Les peintres de la Renaissance continuent de s’inspirer de sujets antiques ou mythologiques comme ici la naissance de Vénus mais en même temps, ils représentent leur monde en insérant des détails vestimentaires d’époque ou en appliquant les lois de la perspective . Les sujets d’inspiration religieuse sont concurrencés par des sujets d’inspiration profane ; la mythologie est également la trace d’une réapropriation de la matière antique avec en France, la redécouverte des textes grecs par les poètes et traducteurs de la Pléiade comme Guillaume Budé (une collection de livres de grec porte d’ailleurs toujours son nom )
Dans le domaine des sciences, on commence à répertorier la diversité des espèces animales et végétales et peu

à peu, certaines croyances disparaissent; on découvre par exemple que la description de certains animaux monstrueux aux limites de l’univers correspond aux animaux comme

l’Autruche,les perroquets le zèbre ou les éléphants . Les savants ne sont pas encore spécialisés mais on voit apparaître à travers l’Europe, des échanges et des correspondances au sujet de la faune et de la flore des pays découverts; peu à peu , on va prendre l’habitude d’embarquer des savants à bord des bateaux afin qu’ils procèdent à un inventaire des espèces nouvelles . Un esprit scientifique voit ainsi progressivement le jour .

Une imprimerie
Dans le domaine de la diffusion des connaissances, la découverte de l’imprimerie va révolutionner les pratiques de l’époque.Alors que les moines recopiaient à la main au fond de leurs monastères les livres anciens pour de riches clients, les ouvriers vont effectuer en quelques heures le travail de plusieurs mois . la lecture va se développer avec le développement de la diffusion des livres imprimés et permettre ainsi à une grande partie de population (essentiellement l’aristocratie ) d’avoir accès aux connaissances .
Les progrès des sciences et des techniques vont avoir des conséquences sur la mesure du temps avec notamment l’invention de l’horlogerie mécanique : la mesure du temps devient mathématique et ne dépend plu sise éléments naturels comme le soleil (variable ) ou la lune . Les rythmes naturels vont donc être concurrencés par une mesure

immuable : ce qui va avoir des conséquences importantes sur le plan de la perception de notre existence et de notre condition mortelle. Le développement des Vanités et autres Mémento Mori reflète cette inquiétude de l’homme face à l’écoulement inexorable du temps , marqué par des instruments comme l’horloge ou la montre .
A cette époque, la notion de fantastique n’est pas la même qu’aujourd’hui mais l’esprit humain a toujours cherché à recomposer le monde et à l’imaginer autrement. Certains artistes vont développer une vision du monde très personnelle qui vont servir de modèles et de références pour les générations suivantes ; C’est le cas de ces portraits très particuliers d’Arcimboldo qui sont demeurés célèbres . Peintre italien, appartenant au duché de Milan, il rend hommage à des membres de la cour; la variété des fruits et légumes qu’il associe pour former ses têtes reflète la puissance de l’empire des Habsourgs auxquels ils sont dédiés.

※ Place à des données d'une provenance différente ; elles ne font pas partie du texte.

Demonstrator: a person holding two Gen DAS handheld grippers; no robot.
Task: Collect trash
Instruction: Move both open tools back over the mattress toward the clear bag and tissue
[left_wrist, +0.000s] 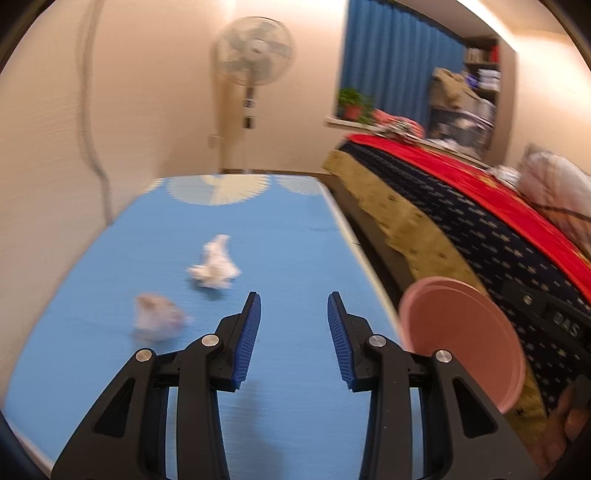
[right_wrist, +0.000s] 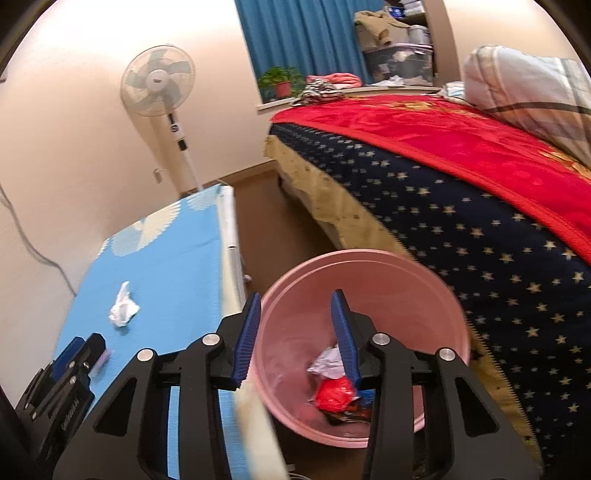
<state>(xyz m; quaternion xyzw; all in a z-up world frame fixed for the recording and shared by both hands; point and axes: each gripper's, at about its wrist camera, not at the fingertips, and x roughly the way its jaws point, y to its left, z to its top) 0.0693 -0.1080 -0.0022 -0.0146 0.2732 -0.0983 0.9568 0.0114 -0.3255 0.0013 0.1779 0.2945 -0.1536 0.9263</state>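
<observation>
Left gripper (left_wrist: 294, 306): jaws apart, empty, over blue table (left_wrist: 288, 236). Crumpled white tissue (left_wrist: 215, 265) at 11 o'clock; clear wrapper (left_wrist: 157, 316) at 9. Right gripper (right_wrist: 295, 306): jaws apart, empty, above pink bin (right_wrist: 436, 280) holding red wrapper (right_wrist: 334, 395). No legible writing.

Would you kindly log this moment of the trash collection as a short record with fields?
surface: blue mat
trash still out: white crumpled tissue; pale clear wrapper, blurred
bin: pink bin, between mat and bed
bin contents: white paper, red wrapper, darker scraps
left gripper: open, empty, over the mat
right gripper: open, empty, above the bin
background: standing fan
</observation>
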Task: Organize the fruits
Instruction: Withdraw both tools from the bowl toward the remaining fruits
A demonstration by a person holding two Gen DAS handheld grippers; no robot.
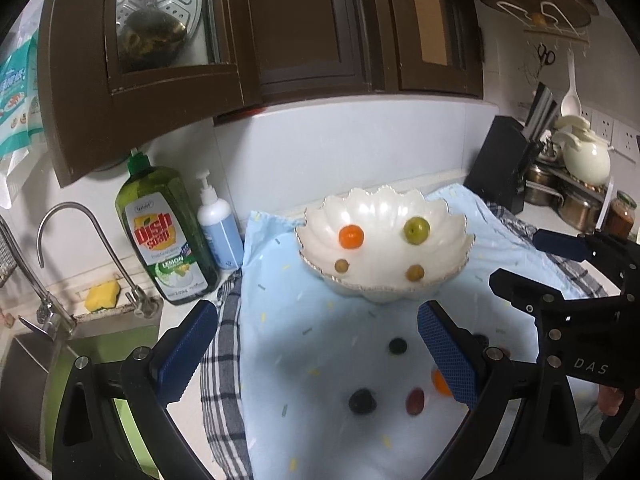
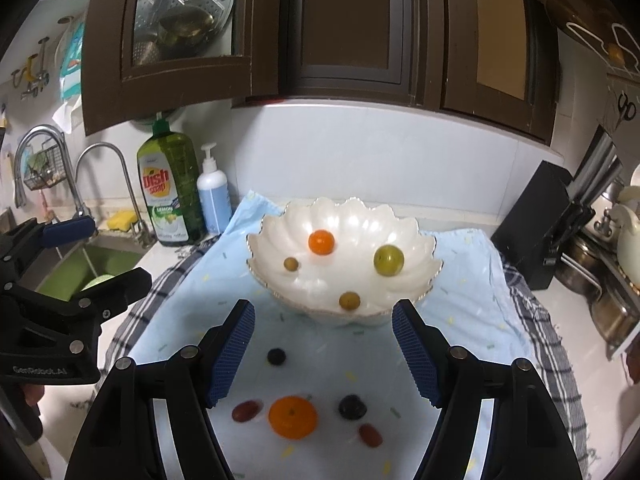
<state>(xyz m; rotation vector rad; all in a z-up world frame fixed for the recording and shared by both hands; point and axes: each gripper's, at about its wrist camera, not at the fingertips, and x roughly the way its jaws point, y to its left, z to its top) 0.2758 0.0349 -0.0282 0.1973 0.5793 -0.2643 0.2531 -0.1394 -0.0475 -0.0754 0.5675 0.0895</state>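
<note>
A white scalloped bowl (image 2: 416, 240) stands on a light blue cloth (image 2: 460, 300). It holds a small orange fruit (image 2: 321, 242), a green fruit (image 2: 388, 260) and two small brownish fruits (image 2: 349, 301). On the cloth in front lie an orange (image 2: 293, 417), two dark grapes (image 2: 352, 407), and two red grapes (image 2: 245, 410). My right gripper (image 2: 324, 354) is open and empty above these loose fruits. My left gripper (image 1: 316, 354) is open and empty over the cloth's left part; the bowl (image 1: 452, 216) is ahead of it. The right gripper also shows in the left wrist view (image 1: 520, 264).
A checked towel (image 2: 540, 320) lies under the blue cloth. A dish soap bottle (image 1: 168, 236) and a pump bottle (image 1: 220, 228) stand at the back left by the sink (image 1: 60, 360) and faucet (image 1: 80, 240). A black knife block (image 2: 536, 224) and pots (image 2: 616, 304) are at the right.
</note>
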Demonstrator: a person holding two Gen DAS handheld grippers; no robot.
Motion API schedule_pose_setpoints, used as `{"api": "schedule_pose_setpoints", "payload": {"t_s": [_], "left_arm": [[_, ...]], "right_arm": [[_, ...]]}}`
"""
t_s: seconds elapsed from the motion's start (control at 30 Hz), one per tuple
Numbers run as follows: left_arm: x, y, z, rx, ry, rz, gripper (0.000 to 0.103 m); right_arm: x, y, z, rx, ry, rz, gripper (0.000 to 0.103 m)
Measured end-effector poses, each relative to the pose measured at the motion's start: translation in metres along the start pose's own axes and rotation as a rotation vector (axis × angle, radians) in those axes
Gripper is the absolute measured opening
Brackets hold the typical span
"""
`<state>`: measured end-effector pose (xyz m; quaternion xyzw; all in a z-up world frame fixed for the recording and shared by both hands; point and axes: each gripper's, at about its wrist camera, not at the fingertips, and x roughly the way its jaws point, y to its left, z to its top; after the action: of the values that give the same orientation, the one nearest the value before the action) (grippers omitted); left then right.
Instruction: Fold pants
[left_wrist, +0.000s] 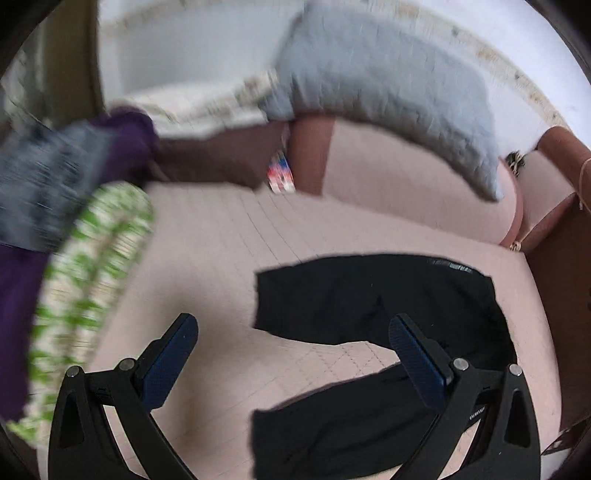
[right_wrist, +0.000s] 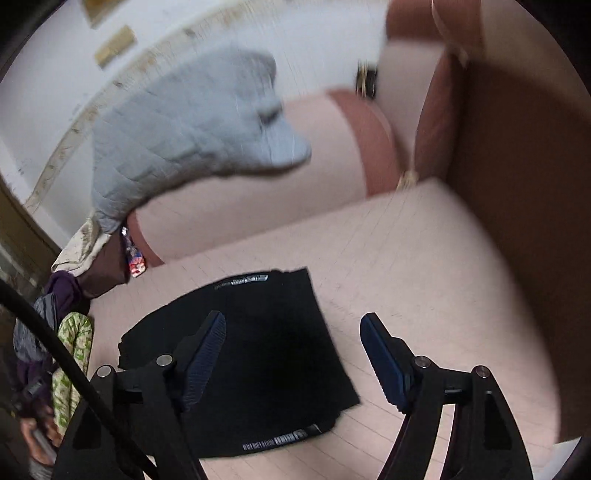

Montaigne, Léry et Diderot font tous trois appel à un regard étranger qui va leur servir d’instrument dans leur démarche critique. Montaigne et Diderot se servent d’un événement historique attesté pour conférer une forme d’authenticité à leur fiction : en effet, Monsieur Bougainville a réellement découvert Tahiti et trois indiens d’Amérique se sont vraiment rendus à Rouen pour venir y témoigner de leur civilisation. Quant à Léry, il a pu véritablement vivre cette rencontre avec un sage indien de la tribu Topinambas durant l’année passée au Brésil. Le degré d’authenticité est ,en effet, un facteur important pour que l’argumentation soit efficiente. L’échange entre l’auteur et l’étranger fait l’objet de différents traitements : Montaigne se sert d’un récit et joue le rôle du témoin qui rapporte des faits ; Léry met en scène un dialogue socratique entre un sage Brésilien qui parvient à faire avouer la vérité au colon : les Européens sont vraiment “de grands fous” de venir au bout du monde en escompter une forme de profit; Quant au Sage tahitien imaginé par Diderot, il s’adresse sur un ton accusateur au chef de l’expédition, Monsieur Bougainville sous la forme d’un véritable réquisitoire. L’auteur n’est donc pas cette fois un personnage du texte à la différence des deux écrivains de la Renaissance. Si Diderot s’efface et utilise un porte-paroles , c’est peut-être parce que la critique est beaucoup plus explicite au cours de cette confrontation.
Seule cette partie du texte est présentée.